Der Automobilkonzern Daimler erwägt einem Medienbericht zufolge eine Beteiligung am Sportwagenbauer Porsche. Die Gespräche befänden sich in einem fortgeschrittenen Stadium, berichtete das "manager magazin" am Freitag in seiner Online-Ausgabe.

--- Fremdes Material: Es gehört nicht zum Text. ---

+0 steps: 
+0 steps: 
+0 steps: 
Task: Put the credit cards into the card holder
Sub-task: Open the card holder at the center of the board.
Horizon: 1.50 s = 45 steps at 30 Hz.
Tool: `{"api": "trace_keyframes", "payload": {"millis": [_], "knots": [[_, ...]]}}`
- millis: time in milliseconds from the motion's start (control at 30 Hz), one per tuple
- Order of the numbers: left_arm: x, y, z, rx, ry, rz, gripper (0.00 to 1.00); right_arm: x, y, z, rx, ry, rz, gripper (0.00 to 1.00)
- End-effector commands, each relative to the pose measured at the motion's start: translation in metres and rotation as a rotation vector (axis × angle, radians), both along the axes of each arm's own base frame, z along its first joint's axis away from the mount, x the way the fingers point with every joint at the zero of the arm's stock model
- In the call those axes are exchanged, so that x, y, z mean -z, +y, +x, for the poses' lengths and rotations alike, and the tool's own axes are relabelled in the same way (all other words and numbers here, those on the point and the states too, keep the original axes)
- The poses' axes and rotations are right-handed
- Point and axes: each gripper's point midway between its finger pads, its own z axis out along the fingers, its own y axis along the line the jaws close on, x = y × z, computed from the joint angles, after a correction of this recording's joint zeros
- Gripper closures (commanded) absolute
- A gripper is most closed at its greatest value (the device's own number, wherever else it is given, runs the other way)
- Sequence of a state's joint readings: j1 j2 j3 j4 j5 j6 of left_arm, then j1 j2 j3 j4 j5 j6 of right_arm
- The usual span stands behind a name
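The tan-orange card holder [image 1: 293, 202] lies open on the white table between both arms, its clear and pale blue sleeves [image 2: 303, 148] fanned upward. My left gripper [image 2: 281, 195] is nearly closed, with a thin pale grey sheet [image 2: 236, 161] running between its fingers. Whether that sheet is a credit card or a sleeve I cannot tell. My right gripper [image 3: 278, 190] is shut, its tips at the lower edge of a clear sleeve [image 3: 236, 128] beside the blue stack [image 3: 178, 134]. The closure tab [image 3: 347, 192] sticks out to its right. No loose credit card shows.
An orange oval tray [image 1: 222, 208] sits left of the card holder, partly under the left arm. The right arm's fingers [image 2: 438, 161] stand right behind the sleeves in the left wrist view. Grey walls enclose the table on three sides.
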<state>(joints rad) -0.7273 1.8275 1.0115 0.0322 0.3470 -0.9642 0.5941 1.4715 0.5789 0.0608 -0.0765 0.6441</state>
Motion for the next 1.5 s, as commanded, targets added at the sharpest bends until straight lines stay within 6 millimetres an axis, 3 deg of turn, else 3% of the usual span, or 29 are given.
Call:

Daimler-Chef Dieter Zetsche und Porsches Vorstandsvorsitzender Wendelin Wiedeking hätten die möglichen Optionen eines Einstiegs bereits Ende Mai diskutiert, hieß es in dem Bericht unter Berufung auf Finanzkreise. Diskutiert werde, dass Daimler über eine Kapitalerhöhung Aktien der Porsche SE übernehme. Möglich sei auch, dass Daimler Porsche ein Paket VW-Optionen abnehme.
Industriekreise: Bericht ernst zu nehmen
In Industriekreisen hieß es, der Bericht sei ernst zu nehmen. Eine mit der Angelegenheit vertraute Person sagte zudem, es sei nicht überraschend, wenn verschiedene Akteure der Branche miteinander redeten. Man stehe jedoch bei weitem noch nicht kurz vor einer Übereinkunft.
Ein Sprecher von Daimler sagte zu dem Bericht: "In der Branche spricht jeder mit jedem. Im Übrigen sind das Spekulationen, die wir nicht kommentieren." Ein Porsche-Sprecher erklärte: "Wir wissen davon nichts." Ein Volkswagen-Sprecher lehnte eine Stellungnahme zu dem Bericht ab.
Porsche hat sich in den vergangenen dreieinhalb Jahren mit komplexen Optionsgeschäften die Mehrheit der Stimmen bei VW gesichert und hat noch Zugriff auf weitere Anteile. Porsche verhandelt derzeit auch mit dem Emirat Katar über eine mögliche Beteiligung, um seinen im Zuge des VW-Einstiegs angehäuften Schuldenberg abzutragen.